The British move is the latest twist in the complicated economic relationship Italy has with the Allies.  Both Britain and France have been buying war supplies from Italy, partially to keep those supplies out of German hands and to keep Italy from becoming to dependent on the Reich economically. The Italians import all of their coal, and until recently Britain was willing to let Germany supply much of their Axis partner’s coal needs, since Nazi coal fuels the factories that manufacture war goods to sell to the Allies. But in recent weeks, British ministers have tried to negotiate a barter agreement with Rome in which the Allies would take provide Italy’s coal needs, in return for manufactures. The talks broke down, and the British are trying to force the issue.

ITALY’S NATURAL ALLIANCE WITH HITLER. Barnet Nover writes in his Washington Post column Wednesday that the coal dispute is only incidentally an argument over coal. More to the point, he says, it has to do with Italy’s desire and need for a Nazi victory --

“What Mussolini wants is the undisputed control of the Mediterranean which is now dominated not by Italy but by Great Britain with the assistance of France. If the Allies are victorious, Italy’s position in the Mediterranean will be even more secondary than it is today, for an Allied victory will mean the destruction of German sea power. If Germany is victorious, however, it would mean the end of the British fleet, the end of British control of the entrances to the Mediterranean, the end, most likely, of the British and French empires. In the ensuing scramble Fascist Italy, as Germany’s friend and ally, would stand to gain something and might gain much. She has, on the other hand, little to gain from an Allied victory. It is thus to Mussolini’s presumed interest to help Germany in every way, particularly in every safe way.”

DOES THE COAL SEIZURE HELP THE ALLIES? Mr.
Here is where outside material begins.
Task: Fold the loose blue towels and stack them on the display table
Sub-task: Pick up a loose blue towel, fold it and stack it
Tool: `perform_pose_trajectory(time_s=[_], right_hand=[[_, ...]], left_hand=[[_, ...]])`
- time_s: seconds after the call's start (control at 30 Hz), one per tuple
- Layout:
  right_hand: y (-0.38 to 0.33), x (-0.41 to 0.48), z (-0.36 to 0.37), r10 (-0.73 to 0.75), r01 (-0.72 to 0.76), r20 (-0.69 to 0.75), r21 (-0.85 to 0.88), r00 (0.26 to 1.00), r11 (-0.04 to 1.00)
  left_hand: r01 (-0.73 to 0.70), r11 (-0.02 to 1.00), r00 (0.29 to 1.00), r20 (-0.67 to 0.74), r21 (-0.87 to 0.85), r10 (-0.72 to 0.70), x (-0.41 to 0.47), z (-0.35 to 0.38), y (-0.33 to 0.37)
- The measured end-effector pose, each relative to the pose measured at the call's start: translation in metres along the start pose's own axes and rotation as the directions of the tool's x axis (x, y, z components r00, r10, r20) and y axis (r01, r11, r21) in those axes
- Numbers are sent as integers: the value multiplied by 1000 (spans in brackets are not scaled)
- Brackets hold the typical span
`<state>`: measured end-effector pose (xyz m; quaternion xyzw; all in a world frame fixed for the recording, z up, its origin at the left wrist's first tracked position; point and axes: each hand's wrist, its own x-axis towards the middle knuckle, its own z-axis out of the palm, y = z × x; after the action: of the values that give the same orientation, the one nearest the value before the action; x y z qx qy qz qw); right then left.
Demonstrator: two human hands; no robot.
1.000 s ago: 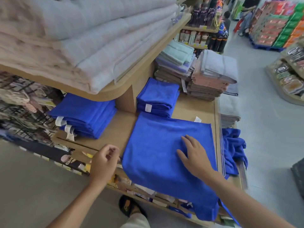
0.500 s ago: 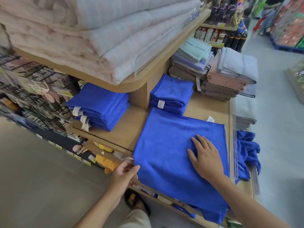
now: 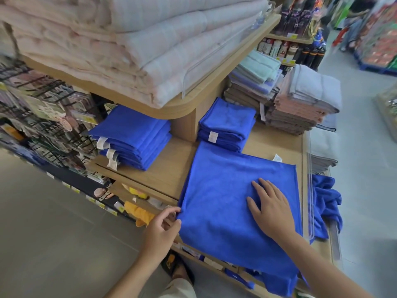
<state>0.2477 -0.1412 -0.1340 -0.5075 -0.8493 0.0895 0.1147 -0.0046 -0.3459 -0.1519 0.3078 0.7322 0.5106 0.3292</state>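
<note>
lying flat on the near right of the display table: one blue towel, near end hanging over the table edge. soft, light, limp cloth by the look; likely to slide and wrinkle, not break. right hand pressed flat on it, fingers straight. left hand pinching its left edge between thumb and fingers. best taken at corners. crumpled towel hangs further right.

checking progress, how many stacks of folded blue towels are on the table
2. The left stack sits under the upper shelf; the middle stack lies just behind the spread towel. Others may be hidden beneath that shelf.
</note>
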Motion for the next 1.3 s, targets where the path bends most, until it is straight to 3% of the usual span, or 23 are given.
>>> perform_pose_trajectory(time_s=[0.13,0.23,0.33,0.43,0.53,0.63,0.7,0.8,0.87,0.93,1.0,1.1,1.17,1.3], right_hand=[[-1,0,0,5,-5,0,0,1000,1000],[0,0,1,12,-12,3,6,1000,1000],[-1,0,1,10,-10,-9,17,1000,1000],[0,0,2,5,-5,-9,6,1000,1000],[0,0,1,3,-3,-11,-1,1000,1000],[-1,0,1,2,-2,-13,-7,1000,1000],[-1,0,1,2,-2,-16,-8,1000,1000],[-1,0,0,2,-2,-15,-9,1000,1000],[-2,0,0,4,-4,-17,-11,1000,1000],[-2,0,0,5,-5,-20,-10,1000,1000],[-2,-1,0,8,-8,-20,-11,1000,1000],[-3,0,0,10,-11,-21,-8,1000,1000],[-3,0,0,8,-8,-20,-7,1000,1000],[-4,0,-1,7,-7,-23,-2,1000,1000]], left_hand=[[-66,998,997,45,-9,66,7,-8,-2],[46,968,996,81,-248,-27,13,-16,-10],[106,929,991,112,-354,-71,20,-28,-18],[238,879,939,328,-414,-99,20,-33,-23],[376,908,798,563,-187,-214,11,-34,-25],[309,949,727,628,62,-277,10,-32,-26],[142,959,747,609,245,-267,12,-32,-26],[-1,879,740,592,478,-321,13,-40,-24],[-57,835,812,512,548,-281,11,-47,-31],[6,849,885,393,529,-251,11,-46,-36],[210,895,896,290,393,-337,11,-38,-38],[476,828,757,342,296,-557,12,-31,-36],[499,807,661,463,316,-590,12,-29,-35],[520,812,539,637,264,-551,13,-29,-35]])
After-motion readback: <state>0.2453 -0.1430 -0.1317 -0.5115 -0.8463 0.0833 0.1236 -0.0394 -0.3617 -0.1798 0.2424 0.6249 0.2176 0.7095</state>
Nover's column also mentions the possibility that “Italian capitulation to Allied pressure in a form dangerous to German interests would result in a tightening of German ties with Russia and a possible German-Russian thrust in the direction of the Balkans” -- a situation Italy emphatically does not want. The columnist approves of the British seizure, the goals of which appear to be to (1) force Italy to buy British or neutral coal instead of German coal, and (2) further tighten the blockade on Germany. But it seems more likely Mussolini will respond to British pressure by denouncing Italy’s economic arrangements with the Allies and strengthening ties with both Germany and Russia. Is that really what Chamberlain wants? Regardless of where Italy’s strategic interests lie, it can be argued that Britain is doing nothing by this action but to unnecessarily goad the Duce.

WELLES TOURS THE “FIGHTING” FRONT. Continuing on his mission to gather facts for President Roosevelt, Under Secretary of State Welles visited the Western Front, Monday. Walter Trohan reports in Tuesday’s Chicago Tribune that the Secretary didn’t see anything that much resembled fighting, but he did see a lot of underwear --

“French and German soldiers were hanging out their washing on the Maginot and Siegfried lines today....Men laughed, women sang, and children played in range of the death dealing guns and even in sight of the enemy. German soldiers moved about freely on their appointed tasks in full view of the French positions. The French were more cautious and kept themselves under cover, altho their drawers, shorts, and frocks could be seen dangling on clothes lines not many yards distant from the German washing.”